Huntley sprints for the win at co-ed track and field meet

At the first home meet of the season, Huntley leaves the competition in the dust


L. Schmit

Gabby Whitfield clears the bar in pole vault, following in the footsteps of her older sister.

By Lauren Schmit

In the field house on Feb. 16, the first co-ed  track and field meet of the season was held against Rockford, Guilford, Crystal Lake South, and Johnsburg High School. Parents filled the small bleachers with squinted eyes to try and spot their kids as events ran. While the athletes scrambled to get their warm ups in before their events, over the course of the track meet many athletes took their events to a personal level in hopes of achieving their goals for the overall season.

“I hold myself to the highest standard I have ever held myself before. I will beat myself up over it if I don’t get what I want to get. I know what I have in me and I know what I’m doing and I know if it’s 100% enough,” junior Gabby Whitfield said.

According to Whitfield, she has been participating in track and field since the beginning of high school. She competes in the pole vault and is following the path of her older sister who was also involved in track and field. She has her own goals for the season and aims to improve as the season continues.

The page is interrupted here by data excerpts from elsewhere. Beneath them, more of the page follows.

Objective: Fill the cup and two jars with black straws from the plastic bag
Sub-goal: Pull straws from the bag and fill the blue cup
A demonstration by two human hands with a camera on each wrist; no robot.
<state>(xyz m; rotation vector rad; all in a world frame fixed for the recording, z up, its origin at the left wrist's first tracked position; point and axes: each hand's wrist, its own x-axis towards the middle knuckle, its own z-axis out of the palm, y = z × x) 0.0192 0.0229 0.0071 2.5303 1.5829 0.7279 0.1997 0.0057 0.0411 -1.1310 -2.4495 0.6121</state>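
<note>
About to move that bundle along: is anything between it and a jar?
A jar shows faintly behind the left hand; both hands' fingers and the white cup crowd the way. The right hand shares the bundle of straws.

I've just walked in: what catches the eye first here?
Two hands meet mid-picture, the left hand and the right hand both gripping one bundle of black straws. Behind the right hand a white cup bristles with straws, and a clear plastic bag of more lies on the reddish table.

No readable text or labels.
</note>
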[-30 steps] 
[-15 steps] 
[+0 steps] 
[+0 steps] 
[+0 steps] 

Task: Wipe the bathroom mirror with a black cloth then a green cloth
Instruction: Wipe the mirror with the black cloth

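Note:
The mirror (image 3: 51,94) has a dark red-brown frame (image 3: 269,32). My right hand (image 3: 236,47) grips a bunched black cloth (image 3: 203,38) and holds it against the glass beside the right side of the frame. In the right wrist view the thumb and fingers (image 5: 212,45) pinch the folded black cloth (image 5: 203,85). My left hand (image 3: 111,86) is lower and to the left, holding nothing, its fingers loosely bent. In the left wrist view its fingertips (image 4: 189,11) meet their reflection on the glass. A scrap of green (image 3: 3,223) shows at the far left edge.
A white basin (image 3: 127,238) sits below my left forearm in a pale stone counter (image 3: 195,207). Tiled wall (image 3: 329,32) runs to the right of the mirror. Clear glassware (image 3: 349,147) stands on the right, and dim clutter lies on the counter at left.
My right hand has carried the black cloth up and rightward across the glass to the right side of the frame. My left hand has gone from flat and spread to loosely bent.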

“I want 9 feet for indoor meets and then my realistic goal for outdoor would be 9.6 feet and then possibly striking 10 feet,” Whitfield said.

Pole vaulting and high jump are similar events relying on the personal standards of height for the athlete. On a high school scale, 12-13 feet is very good in pole vaulting with athletes. The event is based on using the pole properly and vaulting over a high pole. Personal goal setting is very important.

Amongst the other athletes, senior Marc Llauderes has set his goals for future meets and the overall season.

“I plan to get faster. For the 60 meter dash I want to run low sixes and for the 200 meter dash I want to run 22 seconds,” Llauderes said.

According to Llauderes, he has been running track ever since 5th grade. He keeps himself accountable for making his goals a reality for the season by going to the gym everyday and keeping himself in shape. For this specific meet, Llauderes made new personal records, meaning he earned his fastest time ever for that event.

So we talk a lot about having very concrete decisions about goal setting. We do a pin ceremony after every meet where we give out pins for kids who got a PR (personal record), kids who broke the school record, or if they were an invite champion, they get a pin,” girls track coach Jason Monson said. “When they go to a competition, they have to have goals. They get up and they say this is what I want to do. This is what I did and I achieved this goal.” 

According to Monson, he notices how much work these athletes put in to accomplish their goals. For example, he is amazed by the leadership of the upperclassmen that represent great role models for the underclassmen, especially after this being the first full season since COVID-19. 

The athlete of the meet was Alexis Cobb as she set personal records in all three of her events: the long jump, 60 meter dash, and 200 meter dash. Athletes are personally awarded by the coaches with things like “athlete of the meet” and pushes them to keep going with their goals.

On Saturday, Feb. 12, there was a track and field meet at Auburn High School as the first official meet of the season with many accomplishments.

“We did have so many positives by setting school records. That meant it was really challenging for our girls because they prioritize the running events over the field events, once the running event started. They just went nonstop,” Monson said.

According to Monson, the biggest thing that the girls can do for future meets is just to stay hungry.